*What is expected:* Every line of the data is to be output verbatim.

*Information shown:*
+-------+

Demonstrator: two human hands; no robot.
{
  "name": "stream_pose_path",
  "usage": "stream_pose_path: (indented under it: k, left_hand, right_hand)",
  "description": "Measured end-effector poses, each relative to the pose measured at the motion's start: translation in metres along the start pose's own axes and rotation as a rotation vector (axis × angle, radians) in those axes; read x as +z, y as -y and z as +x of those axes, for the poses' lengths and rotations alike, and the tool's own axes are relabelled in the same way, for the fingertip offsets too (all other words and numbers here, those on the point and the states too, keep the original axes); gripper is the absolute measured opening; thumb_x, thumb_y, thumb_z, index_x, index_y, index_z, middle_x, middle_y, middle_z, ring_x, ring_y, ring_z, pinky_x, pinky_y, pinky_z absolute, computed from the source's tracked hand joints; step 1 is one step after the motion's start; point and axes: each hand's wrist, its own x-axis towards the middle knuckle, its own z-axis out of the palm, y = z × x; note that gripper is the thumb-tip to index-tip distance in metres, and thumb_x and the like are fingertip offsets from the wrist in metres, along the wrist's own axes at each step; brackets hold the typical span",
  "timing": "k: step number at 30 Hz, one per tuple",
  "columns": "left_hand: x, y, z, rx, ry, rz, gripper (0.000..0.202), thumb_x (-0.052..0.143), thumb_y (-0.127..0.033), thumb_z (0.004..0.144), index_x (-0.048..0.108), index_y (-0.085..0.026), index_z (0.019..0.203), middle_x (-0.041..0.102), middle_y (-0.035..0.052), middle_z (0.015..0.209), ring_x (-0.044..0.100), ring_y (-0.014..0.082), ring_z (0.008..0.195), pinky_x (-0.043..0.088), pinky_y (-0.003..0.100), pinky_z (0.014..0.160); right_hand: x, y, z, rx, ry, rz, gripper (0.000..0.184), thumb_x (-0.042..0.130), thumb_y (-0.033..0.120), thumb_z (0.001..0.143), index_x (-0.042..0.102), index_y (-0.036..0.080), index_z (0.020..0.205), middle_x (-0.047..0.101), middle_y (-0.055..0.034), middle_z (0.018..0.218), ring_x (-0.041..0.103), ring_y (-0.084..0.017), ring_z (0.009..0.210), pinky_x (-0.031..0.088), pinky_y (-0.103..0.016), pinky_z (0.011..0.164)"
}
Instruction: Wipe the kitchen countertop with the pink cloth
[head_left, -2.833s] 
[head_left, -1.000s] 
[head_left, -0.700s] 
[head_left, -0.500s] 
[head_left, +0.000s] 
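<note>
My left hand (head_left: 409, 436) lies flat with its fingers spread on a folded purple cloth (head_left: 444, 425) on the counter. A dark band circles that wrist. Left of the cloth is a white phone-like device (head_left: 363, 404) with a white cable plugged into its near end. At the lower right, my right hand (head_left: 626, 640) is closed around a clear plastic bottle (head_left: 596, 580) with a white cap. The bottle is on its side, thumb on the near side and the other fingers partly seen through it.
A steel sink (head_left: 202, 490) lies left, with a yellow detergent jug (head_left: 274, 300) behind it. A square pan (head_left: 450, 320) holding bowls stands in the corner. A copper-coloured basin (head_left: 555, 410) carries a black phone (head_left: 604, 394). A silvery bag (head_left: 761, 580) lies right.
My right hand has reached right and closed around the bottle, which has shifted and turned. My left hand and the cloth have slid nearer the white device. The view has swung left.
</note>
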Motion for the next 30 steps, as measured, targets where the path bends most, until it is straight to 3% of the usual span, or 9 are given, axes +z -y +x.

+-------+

*Solution to this exercise:*
Demonstrator: two human hands; no robot.
{
  "name": "stream_pose_path",
  "usage": "stream_pose_path: (indented under it: k, left_hand, right_hand)",
  "description": "Measured end-effector poses, each relative to the pose measured at the motion's start: translation in metres along the start pose's own axes and rotation as a rotation vector (axis × angle, radians) in those axes; read x as +z, y as -y and z as +x of those axes, for the poses' lengths and rotations alike, and the tool's own axes are relabelled in the same way, for the fingertip offsets too (all other words and numbers here, those on the point and the states too, keep the original axes); gripper is the absolute measured opening; thumb_x, thumb_y, thumb_z, index_x, index_y, index_z, middle_x, middle_y, middle_z, ring_x, ring_y, ring_z, pinky_x, pinky_y, pinky_z absolute, computed from the source's tracked hand joints; step 1 is one step after the motion's start; point and axes: each hand's wrist, its own x-axis towards the middle knuckle, its own z-axis out of the palm, y = z × x; note that gripper is the thumb-tip to index-tip distance in metres, and thumb_x and the like are fingertip offsets from the wrist in metres, along the wrist's own axes at each step; brackets hold the typical span",
  "timing": "k: step number at 30 Hz, one per tuple",
  "columns": "left_hand: x, y, z, rx, ry, rz, gripper (0.000..0.202), thumb_x (-0.052..0.143), thumb_y (-0.127..0.033), thumb_z (0.004..0.144), index_x (-0.048..0.108), index_y (-0.085..0.026), index_z (0.019..0.203), middle_x (-0.041..0.102), middle_y (-0.035..0.052), middle_z (0.015..0.209), ring_x (-0.044..0.100), ring_y (-0.014..0.082), ring_z (0.008..0.195), pinky_x (-0.043..0.088), pinky_y (-0.003..0.100), pinky_z (0.014..0.160); right_hand: x, y, z, rx, ry, rz, gripper (0.000..0.184), thumb_x (-0.042..0.130), thumb_y (-0.033..0.120), thumb_z (0.001..0.143), index_x (-0.042..0.102), index_y (-0.036..0.080), index_z (0.020..0.205), middle_x (-0.047..0.101), middle_y (-0.055..0.034), middle_z (0.018..0.218), ring_x (-0.041..0.103), ring_y (-0.084..0.017), ring_z (0.009..0.210), pinky_x (-0.031..0.088), pinky_y (-0.103..0.016), pinky_z (0.011..0.164)"
}
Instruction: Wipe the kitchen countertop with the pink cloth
[head_left, -2.833s] 
[head_left, -1.000s] 
[head_left, -0.700s] 
[head_left, -0.500s] 
[head_left, +0.000s] 
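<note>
My left hand (head_left: 409, 436) lies flat with its fingers spread on a folded purple cloth (head_left: 444, 425) on the counter. A dark band circles that wrist. Left of the cloth is a white phone-like device (head_left: 363, 404) with a white cable plugged into its near end. At the lower right, my right hand (head_left: 626, 640) is closed around a clear plastic bottle (head_left: 596, 580) with a white cap. The bottle is on its side, thumb on the near side and the other fingers partly seen through it.
A steel sink (head_left: 202, 490) lies left, with a yellow detergent jug (head_left: 274, 300) behind it. A square pan (head_left: 450, 320) holding bowls stands in the corner. A copper-coloured basin (head_left: 555, 410) carries a black phone (head_left: 604, 394). A silvery bag (head_left: 761, 580) lies right.
My right hand has reached right and closed around the bottle, which has shifted and turned. My left hand and the cloth have slid nearer the white device. The view has swung left.
</note>
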Motion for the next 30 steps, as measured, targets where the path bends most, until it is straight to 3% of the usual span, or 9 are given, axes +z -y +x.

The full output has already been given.